A dancer before drummers in Celebration parade. The dancing today is done in time to an unvarying straight ahead drum beat, movements made in time to the music, and often done with bent knees, the head jerking goes on, but I don't recall any hand-clapping except sometimes from the audience



The chief dancer and leader scattered great quantitiy of downy feathers on everybody like a snow storm as blessings on everybody,

while all chanted "Hee-ee-ah-ah, hee-ee-ah-ah" jumping up and down until all were bathed in perspiration.

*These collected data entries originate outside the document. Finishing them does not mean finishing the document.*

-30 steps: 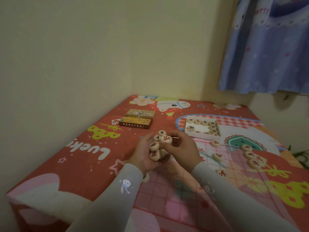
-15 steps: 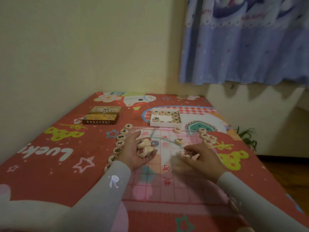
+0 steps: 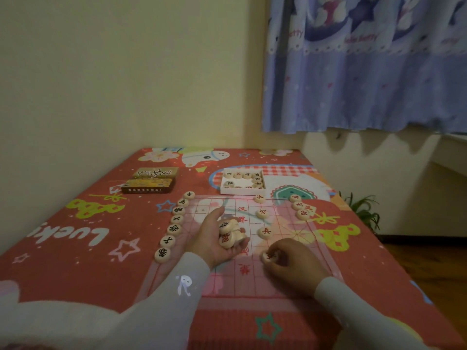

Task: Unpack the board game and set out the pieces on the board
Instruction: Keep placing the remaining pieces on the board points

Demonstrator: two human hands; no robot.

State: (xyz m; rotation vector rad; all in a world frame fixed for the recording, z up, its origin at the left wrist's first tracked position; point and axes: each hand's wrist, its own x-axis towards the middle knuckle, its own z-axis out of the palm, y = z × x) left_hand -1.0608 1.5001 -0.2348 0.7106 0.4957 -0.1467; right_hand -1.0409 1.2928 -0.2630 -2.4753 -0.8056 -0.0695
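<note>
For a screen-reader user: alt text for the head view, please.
The right hand sets a red-marked xiangqi piece on the board while the left hand cups a handful of pieces. A white tray and game box lie beyond.

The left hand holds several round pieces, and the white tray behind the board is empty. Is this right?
Not quite. The head view shows the left hand holding several round pieces, but the white tray behind the board is not empty: pieces lie in it.
</note>
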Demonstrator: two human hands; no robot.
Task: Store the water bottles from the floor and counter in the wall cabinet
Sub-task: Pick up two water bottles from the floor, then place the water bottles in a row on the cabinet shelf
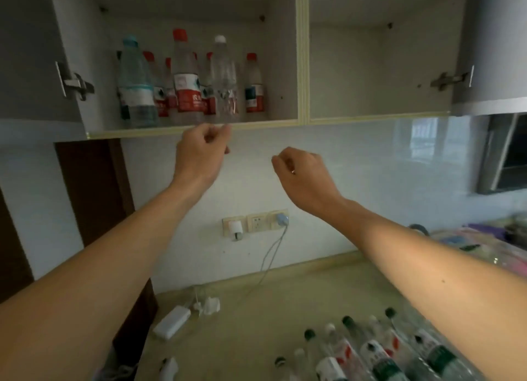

The songs we heard began with a verse of what appeared to be non-language sylables, which would be repeated after each song verse, of which there seemed to be but 2 or 3, and then the sylabic chorus, the whole thing repeated over and over during the duration of the dance. With a bit of work i could probably work out what song Muir heard.

"After the dancing excellent imitations were given of the gait, gestures, and behavior of several animals under different circumstances - walking, hunting, capturing, and devouring their prey etc."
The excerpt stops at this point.